Testing requirements following work on electrical appliances

This article outlines the regulatory requirements for testing electrical appliances after certain work, such as repair or maintenance, is done on them.

The Electricity (Safety) Regulations 2010 have been amended to make changes to certification for prescribed electrical work in installations. These amendments have highlighted some uncertainties around the requirements following work carried out on electrical appliances.

The Electricity (Safety) Amendment Regulations 2012, introduced a requirement for the certification of maintenance or replacement work carried out in all or part of an installation by the introduction of the electrical safety certificate (ESC) (regulation 74A).

An ESC is not required for repair work carried out on appliances. 

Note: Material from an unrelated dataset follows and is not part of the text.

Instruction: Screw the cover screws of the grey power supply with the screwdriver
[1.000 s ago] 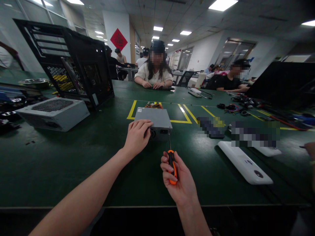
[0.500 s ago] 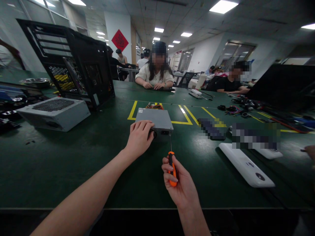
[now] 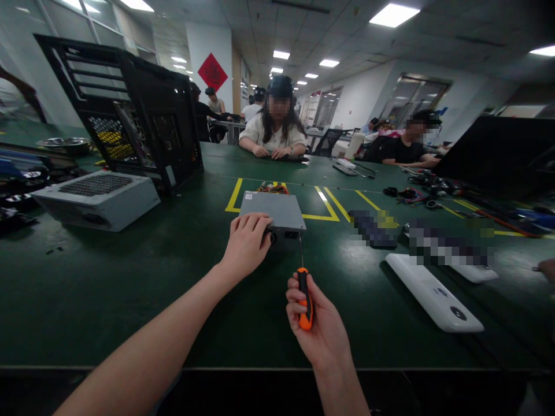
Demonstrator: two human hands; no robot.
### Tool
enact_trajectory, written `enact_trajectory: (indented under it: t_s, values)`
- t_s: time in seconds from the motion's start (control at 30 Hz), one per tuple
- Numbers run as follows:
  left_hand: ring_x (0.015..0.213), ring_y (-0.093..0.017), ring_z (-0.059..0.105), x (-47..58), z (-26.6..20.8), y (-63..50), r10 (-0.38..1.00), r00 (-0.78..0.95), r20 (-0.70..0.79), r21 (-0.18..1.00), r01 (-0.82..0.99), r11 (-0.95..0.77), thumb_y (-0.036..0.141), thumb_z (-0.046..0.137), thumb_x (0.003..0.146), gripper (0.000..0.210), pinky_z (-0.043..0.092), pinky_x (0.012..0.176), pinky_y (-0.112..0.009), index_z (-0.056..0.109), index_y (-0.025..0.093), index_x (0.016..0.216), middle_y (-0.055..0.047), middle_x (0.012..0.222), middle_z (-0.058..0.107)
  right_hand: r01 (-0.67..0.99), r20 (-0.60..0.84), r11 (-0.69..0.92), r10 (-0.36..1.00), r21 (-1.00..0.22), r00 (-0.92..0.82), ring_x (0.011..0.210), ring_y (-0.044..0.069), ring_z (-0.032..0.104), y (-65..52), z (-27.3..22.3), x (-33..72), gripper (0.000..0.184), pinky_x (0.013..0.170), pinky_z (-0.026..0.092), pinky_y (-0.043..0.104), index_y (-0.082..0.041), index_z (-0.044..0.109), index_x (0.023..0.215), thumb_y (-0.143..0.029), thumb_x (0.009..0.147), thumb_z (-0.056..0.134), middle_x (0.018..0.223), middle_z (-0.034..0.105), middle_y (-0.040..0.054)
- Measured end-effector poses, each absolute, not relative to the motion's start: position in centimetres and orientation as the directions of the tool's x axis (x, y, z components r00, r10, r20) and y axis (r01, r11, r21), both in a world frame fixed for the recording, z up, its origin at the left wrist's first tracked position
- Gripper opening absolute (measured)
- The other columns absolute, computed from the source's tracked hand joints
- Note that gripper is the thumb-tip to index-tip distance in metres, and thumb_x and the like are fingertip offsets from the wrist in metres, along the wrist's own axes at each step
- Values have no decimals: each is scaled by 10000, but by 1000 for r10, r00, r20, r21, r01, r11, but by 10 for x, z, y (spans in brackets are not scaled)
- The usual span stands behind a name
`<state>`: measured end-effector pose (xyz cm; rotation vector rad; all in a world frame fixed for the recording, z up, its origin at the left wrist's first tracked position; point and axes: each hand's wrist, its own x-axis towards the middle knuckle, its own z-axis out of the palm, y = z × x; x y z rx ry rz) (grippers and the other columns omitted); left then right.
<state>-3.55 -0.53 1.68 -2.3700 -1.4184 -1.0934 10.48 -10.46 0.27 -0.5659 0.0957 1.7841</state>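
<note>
A grey computer power supply [image 3: 277, 209] lies on the green table, with its socket side facing me and a bundle of coloured cables [image 3: 272, 188] behind it. My left hand [image 3: 247, 240] grips its near left part, fingers over the top and thumb down the near side. In my right hand [image 3: 318, 318] is an orange and black screwdriver [image 3: 306, 300], held by the handle with the fingers curled round it. Its shaft points away from me, and the tip meets the near right corner of the power supply. Whether the tip sits in a screw is too small to tell.
To the left stand a second power supply [image 3: 97, 199] and a black computer case [image 3: 143, 115], with a metal bowl [image 3: 65, 144] behind. On the right lie a white device [image 3: 433, 292], a dark phone-like slab [image 3: 373, 228] and tangled cables [image 3: 411, 193]. A person [image 3: 277, 127] sits opposite.
The screwdriver handle has turned slightly in my right hand, showing its orange and black stripes differently. My left hand and the power supply stay in place.
</note>
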Motion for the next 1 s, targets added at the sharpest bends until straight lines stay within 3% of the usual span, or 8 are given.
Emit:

The existing requirement in regulation 90 to test an appliance after repair and confirm that it is electrically safe in accordance with one of the following is unchanged by the 2012 amendment:

  • AS/NZS 3551 Management programs for medical equipment
  • AS/NZS 5762 In-service safety inspection and testing – Repaired electrical equipment, for all other low or extra low appliances.

Note the definition of an electrical installation does not include an electrical appliance. The definition for an electrical appliance in the Electricity Act 1992 means any appliance that uses, or is designed or intended to use, electricity, whether or not it also uses, or is designed or intended to use, any other form of energy. This definition does not differentiate between fixed and directly connected appliances or portable and plug in appliances.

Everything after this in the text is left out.